*TASK DIRECTIONS:* Transcribe the data that follows precisely, omitting nothing.
Start of DATASET CONTENT
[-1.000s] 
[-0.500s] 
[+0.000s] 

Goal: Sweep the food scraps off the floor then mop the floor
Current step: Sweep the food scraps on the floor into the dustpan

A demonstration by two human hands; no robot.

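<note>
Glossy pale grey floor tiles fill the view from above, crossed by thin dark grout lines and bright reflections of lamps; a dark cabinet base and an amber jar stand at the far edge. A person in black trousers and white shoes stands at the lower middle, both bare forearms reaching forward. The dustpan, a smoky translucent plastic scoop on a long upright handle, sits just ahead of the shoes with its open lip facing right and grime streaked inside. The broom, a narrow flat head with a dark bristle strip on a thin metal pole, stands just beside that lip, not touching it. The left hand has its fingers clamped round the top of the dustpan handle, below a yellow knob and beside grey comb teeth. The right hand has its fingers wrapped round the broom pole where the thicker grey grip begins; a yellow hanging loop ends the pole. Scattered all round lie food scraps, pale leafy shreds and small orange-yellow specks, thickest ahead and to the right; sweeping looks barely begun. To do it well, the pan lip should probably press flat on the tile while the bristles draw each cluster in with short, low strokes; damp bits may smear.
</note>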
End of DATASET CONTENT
*SOLVED PROBLEM:*
[-1.000s] 
[-0.500s] 
[+0.000s] 

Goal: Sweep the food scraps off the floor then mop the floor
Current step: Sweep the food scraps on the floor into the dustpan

A demonstration by two human hands; no robot.

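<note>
Glossy pale grey floor tiles fill the view from above, crossed by thin dark grout lines and bright reflections of lamps; a dark cabinet base and an amber jar stand at the far edge. A person in black trousers and white shoes stands at the lower middle, both bare forearms reaching forward. The dustpan, a smoky translucent plastic scoop on a long upright handle, sits just ahead of the shoes with its open lip facing right and grime streaked inside. The broom, a narrow flat head with a dark bristle strip on a thin metal pole, stands just beside that lip, not touching it. The left hand has its fingers clamped round the top of the dustpan handle, below a yellow knob and beside grey comb teeth. The right hand has its fingers wrapped round the broom pole where the thicker grey grip begins; a yellow hanging loop ends the pole. Scattered all round lie food scraps, pale leafy shreds and small orange-yellow specks, thickest ahead and to the right; sweeping looks barely begun. To do it well, the pan lip should probably press flat on the tile while the bristles draw each cluster in with short, low strokes; damp bits may smear.
</note>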

No additional answer is needed here.